● **Your assignment**: Collect all lines from the listing that include the string "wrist".

● **Exercise data**:
= = = =

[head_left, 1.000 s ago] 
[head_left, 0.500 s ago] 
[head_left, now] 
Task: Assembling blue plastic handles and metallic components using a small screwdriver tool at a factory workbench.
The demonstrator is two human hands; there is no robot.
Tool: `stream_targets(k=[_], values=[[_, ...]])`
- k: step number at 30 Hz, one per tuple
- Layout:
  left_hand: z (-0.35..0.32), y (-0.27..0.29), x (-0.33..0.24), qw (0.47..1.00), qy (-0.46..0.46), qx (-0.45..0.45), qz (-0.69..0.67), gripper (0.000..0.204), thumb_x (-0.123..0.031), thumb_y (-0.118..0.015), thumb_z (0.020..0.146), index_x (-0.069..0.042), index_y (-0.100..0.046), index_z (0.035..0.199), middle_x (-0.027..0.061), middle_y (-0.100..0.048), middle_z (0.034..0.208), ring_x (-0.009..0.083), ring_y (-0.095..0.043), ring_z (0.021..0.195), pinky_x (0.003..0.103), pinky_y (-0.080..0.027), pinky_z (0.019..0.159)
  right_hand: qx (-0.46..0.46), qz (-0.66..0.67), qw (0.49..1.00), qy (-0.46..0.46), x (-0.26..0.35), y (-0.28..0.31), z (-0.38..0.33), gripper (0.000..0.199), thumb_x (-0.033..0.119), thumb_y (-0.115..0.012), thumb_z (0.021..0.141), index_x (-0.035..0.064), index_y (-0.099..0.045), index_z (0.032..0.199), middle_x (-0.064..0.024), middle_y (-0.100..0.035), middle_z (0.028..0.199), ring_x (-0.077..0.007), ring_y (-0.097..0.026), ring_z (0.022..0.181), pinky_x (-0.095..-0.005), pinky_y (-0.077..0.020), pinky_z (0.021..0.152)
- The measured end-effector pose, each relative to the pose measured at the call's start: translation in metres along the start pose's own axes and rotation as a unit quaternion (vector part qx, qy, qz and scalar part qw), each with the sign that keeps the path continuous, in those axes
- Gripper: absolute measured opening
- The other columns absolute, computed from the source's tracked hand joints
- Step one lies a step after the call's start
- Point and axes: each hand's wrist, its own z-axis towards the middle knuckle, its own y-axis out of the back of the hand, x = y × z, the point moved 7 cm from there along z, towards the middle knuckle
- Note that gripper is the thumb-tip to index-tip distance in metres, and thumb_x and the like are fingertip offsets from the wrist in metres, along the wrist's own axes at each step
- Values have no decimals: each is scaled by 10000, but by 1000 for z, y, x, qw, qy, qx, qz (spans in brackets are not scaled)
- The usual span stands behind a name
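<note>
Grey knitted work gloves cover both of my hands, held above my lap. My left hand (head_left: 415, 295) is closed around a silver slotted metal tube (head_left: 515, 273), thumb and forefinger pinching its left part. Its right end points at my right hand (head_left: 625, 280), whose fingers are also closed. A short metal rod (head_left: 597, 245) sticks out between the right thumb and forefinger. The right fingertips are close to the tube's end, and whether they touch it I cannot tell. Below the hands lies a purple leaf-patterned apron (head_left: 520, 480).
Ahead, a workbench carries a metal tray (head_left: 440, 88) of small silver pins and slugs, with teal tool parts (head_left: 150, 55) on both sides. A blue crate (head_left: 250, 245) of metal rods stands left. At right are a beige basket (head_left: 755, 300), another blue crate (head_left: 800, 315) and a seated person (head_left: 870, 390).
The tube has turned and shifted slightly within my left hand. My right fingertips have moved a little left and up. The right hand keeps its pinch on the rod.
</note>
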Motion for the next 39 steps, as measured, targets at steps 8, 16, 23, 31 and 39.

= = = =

● **Solution**:
- Point and axes: each hand's wrist, its own z-axis towards the middle knuckle, its own y-axis out of the back of the hand, x = y × z, the point moved 7 cm from there along z, towards the middle knuckle
- Note that gripper is the thumb-tip to index-tip distance in metres, and thumb_x and the like are fingertip offsets from the wrist in metres, along the wrist's own axes at each step

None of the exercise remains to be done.